> _Task description_
Report every line of the records that contains the word "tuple".

> _Data listing_
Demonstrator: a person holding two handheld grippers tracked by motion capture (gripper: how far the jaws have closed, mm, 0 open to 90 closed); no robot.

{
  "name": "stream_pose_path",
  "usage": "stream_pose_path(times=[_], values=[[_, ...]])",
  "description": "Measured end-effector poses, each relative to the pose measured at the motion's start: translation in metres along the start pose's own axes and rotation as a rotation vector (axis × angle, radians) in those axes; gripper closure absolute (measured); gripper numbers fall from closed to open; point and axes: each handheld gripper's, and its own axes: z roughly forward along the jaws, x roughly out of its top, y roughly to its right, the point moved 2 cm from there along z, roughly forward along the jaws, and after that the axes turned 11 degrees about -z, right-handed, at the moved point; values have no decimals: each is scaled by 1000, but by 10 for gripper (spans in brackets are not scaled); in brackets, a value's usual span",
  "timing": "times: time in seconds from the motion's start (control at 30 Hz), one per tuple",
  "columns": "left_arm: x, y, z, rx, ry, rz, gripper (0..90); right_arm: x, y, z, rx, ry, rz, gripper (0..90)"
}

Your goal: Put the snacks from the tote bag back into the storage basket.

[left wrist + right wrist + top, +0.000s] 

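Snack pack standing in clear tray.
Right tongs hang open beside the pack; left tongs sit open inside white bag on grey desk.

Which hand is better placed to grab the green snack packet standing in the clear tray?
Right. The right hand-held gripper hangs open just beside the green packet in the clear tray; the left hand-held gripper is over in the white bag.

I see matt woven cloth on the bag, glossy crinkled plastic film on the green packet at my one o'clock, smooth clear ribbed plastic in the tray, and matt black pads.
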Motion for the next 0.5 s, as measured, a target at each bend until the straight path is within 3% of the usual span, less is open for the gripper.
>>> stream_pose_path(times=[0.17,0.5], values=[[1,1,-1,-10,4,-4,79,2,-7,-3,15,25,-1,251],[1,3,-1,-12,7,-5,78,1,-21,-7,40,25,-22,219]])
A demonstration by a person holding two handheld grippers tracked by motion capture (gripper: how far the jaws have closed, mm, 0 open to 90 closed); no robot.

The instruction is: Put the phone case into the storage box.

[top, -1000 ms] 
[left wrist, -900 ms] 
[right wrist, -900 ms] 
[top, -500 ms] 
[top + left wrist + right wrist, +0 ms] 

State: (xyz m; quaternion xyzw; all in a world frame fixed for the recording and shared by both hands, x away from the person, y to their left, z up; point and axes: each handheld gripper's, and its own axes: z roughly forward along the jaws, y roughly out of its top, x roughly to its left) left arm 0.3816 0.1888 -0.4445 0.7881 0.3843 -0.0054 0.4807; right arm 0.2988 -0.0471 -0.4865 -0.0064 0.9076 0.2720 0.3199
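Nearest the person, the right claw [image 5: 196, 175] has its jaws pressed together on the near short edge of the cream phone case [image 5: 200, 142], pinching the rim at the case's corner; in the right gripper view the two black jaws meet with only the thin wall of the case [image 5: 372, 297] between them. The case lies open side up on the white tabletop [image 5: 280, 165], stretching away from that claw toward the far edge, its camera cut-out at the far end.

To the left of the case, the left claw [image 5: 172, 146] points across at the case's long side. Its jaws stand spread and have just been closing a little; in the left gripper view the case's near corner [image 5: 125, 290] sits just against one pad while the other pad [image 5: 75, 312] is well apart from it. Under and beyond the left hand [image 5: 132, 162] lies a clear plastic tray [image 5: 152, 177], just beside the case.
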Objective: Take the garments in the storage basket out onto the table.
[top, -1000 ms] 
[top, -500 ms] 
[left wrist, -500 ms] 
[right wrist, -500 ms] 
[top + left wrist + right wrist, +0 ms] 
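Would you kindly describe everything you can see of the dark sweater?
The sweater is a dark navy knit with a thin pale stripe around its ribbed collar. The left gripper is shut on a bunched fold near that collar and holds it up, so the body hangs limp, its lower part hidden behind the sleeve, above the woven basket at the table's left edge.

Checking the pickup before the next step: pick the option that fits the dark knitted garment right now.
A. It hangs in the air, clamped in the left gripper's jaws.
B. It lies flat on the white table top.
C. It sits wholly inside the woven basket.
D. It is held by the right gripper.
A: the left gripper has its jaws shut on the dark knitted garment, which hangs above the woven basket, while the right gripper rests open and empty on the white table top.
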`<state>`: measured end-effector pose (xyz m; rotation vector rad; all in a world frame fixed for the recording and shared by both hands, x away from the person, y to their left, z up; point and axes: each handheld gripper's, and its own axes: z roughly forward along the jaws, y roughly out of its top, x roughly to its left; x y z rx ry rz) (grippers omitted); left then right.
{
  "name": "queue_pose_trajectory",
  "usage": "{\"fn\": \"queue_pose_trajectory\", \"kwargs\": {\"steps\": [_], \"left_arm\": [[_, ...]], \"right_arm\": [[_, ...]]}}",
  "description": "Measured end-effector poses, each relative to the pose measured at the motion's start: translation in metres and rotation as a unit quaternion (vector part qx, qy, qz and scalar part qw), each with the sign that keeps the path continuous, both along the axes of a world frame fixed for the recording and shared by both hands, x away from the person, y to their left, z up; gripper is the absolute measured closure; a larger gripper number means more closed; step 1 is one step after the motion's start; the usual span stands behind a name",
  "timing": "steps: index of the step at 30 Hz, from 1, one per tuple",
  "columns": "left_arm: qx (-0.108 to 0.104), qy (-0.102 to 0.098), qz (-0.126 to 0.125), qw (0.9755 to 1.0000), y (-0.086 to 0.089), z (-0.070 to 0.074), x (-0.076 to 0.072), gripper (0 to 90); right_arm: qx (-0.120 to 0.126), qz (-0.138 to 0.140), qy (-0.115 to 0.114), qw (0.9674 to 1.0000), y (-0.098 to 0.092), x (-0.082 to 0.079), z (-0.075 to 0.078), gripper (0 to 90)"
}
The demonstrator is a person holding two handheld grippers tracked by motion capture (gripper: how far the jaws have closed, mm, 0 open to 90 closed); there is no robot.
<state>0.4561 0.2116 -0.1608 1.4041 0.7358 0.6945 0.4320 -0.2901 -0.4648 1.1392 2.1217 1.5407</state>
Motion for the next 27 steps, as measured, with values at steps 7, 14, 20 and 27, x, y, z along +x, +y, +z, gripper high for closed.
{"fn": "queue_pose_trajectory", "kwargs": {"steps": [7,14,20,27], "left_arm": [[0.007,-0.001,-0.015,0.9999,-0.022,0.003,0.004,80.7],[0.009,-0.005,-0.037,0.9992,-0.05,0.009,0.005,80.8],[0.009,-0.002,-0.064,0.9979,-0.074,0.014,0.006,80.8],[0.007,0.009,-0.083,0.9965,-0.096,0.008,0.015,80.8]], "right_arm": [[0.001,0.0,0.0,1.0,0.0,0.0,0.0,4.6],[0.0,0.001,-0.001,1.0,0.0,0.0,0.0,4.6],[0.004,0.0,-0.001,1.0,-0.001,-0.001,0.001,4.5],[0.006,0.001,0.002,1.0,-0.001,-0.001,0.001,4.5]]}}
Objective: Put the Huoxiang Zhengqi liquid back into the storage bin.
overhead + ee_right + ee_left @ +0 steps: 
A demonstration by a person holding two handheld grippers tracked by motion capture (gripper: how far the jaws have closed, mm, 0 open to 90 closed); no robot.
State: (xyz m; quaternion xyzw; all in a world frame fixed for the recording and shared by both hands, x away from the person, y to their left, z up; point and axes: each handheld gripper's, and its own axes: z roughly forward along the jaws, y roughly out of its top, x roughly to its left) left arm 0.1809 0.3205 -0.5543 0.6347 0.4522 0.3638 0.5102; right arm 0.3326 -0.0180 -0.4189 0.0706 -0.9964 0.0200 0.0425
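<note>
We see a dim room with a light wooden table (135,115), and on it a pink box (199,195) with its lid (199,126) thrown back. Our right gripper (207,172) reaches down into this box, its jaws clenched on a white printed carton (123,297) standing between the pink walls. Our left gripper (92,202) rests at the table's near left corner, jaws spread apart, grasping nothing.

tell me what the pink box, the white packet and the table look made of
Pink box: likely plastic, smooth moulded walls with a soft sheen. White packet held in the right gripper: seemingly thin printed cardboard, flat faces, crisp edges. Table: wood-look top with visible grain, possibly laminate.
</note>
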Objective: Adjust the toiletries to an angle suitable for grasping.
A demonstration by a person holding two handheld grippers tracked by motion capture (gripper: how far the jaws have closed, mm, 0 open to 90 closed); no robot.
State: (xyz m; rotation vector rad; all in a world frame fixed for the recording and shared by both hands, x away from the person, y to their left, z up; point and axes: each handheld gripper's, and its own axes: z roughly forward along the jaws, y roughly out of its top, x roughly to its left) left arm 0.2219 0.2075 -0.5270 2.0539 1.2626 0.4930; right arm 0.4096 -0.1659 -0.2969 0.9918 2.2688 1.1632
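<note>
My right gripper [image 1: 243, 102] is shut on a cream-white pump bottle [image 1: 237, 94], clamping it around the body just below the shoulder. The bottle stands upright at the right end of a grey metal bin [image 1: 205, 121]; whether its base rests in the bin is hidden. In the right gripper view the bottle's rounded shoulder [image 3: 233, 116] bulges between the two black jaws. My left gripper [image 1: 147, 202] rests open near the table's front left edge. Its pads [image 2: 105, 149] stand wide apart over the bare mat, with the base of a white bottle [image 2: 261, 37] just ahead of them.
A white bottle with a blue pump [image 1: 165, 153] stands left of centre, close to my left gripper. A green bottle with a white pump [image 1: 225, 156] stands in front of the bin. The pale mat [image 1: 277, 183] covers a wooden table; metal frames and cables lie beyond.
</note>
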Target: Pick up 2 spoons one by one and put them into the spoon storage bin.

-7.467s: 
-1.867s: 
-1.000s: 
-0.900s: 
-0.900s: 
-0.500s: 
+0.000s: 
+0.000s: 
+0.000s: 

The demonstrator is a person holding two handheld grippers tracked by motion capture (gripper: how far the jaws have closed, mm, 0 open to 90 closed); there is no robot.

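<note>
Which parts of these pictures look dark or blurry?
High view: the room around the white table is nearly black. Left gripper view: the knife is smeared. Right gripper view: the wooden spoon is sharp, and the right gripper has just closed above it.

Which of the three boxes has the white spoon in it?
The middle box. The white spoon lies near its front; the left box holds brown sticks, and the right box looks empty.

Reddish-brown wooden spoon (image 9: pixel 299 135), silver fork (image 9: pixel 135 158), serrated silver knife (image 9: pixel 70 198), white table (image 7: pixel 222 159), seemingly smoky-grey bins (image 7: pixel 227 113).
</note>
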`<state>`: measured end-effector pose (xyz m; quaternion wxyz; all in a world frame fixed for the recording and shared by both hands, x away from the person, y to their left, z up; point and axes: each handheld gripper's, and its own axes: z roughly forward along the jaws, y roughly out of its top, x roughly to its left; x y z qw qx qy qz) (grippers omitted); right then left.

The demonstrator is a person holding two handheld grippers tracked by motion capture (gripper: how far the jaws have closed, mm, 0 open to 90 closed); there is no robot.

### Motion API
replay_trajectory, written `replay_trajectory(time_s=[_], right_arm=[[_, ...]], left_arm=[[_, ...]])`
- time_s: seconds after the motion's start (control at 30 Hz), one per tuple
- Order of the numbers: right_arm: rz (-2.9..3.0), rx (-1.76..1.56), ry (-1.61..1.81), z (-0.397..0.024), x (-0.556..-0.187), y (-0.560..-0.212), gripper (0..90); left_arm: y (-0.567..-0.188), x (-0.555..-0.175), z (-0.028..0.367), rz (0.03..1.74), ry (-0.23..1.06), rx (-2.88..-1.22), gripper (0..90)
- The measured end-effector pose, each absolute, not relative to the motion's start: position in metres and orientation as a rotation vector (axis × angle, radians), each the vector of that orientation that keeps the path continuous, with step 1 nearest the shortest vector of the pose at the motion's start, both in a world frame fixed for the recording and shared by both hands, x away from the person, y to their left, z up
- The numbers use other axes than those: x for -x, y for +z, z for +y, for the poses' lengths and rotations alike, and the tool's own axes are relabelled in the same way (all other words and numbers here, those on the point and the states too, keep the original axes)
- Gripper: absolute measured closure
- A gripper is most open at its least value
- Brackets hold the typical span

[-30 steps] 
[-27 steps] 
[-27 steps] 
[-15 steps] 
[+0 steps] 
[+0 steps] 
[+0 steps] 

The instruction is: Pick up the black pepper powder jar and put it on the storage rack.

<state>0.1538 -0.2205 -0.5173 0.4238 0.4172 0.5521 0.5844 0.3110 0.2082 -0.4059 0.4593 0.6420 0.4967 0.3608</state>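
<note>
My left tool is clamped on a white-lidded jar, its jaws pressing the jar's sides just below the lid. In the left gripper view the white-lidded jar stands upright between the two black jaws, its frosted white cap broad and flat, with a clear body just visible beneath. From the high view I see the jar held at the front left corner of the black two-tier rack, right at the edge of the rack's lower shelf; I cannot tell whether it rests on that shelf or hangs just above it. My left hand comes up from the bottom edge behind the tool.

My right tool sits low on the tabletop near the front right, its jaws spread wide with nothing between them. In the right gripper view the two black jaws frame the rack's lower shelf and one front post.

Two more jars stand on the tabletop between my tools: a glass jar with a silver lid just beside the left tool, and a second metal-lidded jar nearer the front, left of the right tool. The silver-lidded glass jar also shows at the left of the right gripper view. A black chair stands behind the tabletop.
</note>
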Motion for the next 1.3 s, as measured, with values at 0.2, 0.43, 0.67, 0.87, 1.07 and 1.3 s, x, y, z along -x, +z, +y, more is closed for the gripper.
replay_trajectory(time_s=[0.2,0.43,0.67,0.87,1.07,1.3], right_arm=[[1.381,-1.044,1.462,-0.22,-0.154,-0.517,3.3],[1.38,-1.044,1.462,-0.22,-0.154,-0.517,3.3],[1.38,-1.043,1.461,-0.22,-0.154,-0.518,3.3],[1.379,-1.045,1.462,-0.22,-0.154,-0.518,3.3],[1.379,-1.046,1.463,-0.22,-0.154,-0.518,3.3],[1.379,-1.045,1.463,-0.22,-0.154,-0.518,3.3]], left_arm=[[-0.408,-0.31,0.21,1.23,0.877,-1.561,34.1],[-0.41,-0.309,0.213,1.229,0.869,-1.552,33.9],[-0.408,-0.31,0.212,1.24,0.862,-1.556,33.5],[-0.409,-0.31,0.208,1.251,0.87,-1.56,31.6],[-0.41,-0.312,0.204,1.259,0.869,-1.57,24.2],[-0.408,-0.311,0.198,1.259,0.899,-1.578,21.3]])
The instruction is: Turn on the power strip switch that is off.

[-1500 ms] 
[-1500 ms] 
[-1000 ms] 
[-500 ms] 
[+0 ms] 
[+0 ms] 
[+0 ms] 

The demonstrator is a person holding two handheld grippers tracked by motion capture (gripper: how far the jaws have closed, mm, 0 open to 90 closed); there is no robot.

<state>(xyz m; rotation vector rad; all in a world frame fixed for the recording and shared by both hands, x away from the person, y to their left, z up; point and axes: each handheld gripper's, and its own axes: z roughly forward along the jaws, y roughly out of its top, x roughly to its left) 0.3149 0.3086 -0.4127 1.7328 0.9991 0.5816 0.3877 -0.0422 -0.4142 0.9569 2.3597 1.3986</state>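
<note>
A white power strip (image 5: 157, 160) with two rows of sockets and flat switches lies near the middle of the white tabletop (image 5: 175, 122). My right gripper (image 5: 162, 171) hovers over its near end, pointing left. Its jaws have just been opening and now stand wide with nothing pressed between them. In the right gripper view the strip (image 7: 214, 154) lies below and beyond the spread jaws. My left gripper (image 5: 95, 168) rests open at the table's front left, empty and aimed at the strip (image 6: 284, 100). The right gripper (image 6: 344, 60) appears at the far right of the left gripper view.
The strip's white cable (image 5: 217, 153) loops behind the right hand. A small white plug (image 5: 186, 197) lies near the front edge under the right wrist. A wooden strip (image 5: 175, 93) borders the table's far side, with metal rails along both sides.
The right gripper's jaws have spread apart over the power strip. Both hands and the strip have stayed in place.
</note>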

> _Solution to the problem_
  "timing": "times: time in seconds from the motion's start (control at 30 Hz), one per tuple",
  "timing": "steps: index of the step at 30 Hz, from 1, one per tuple",
- time_s: seconds after the motion's start (control at 30 Hz), one per tuple

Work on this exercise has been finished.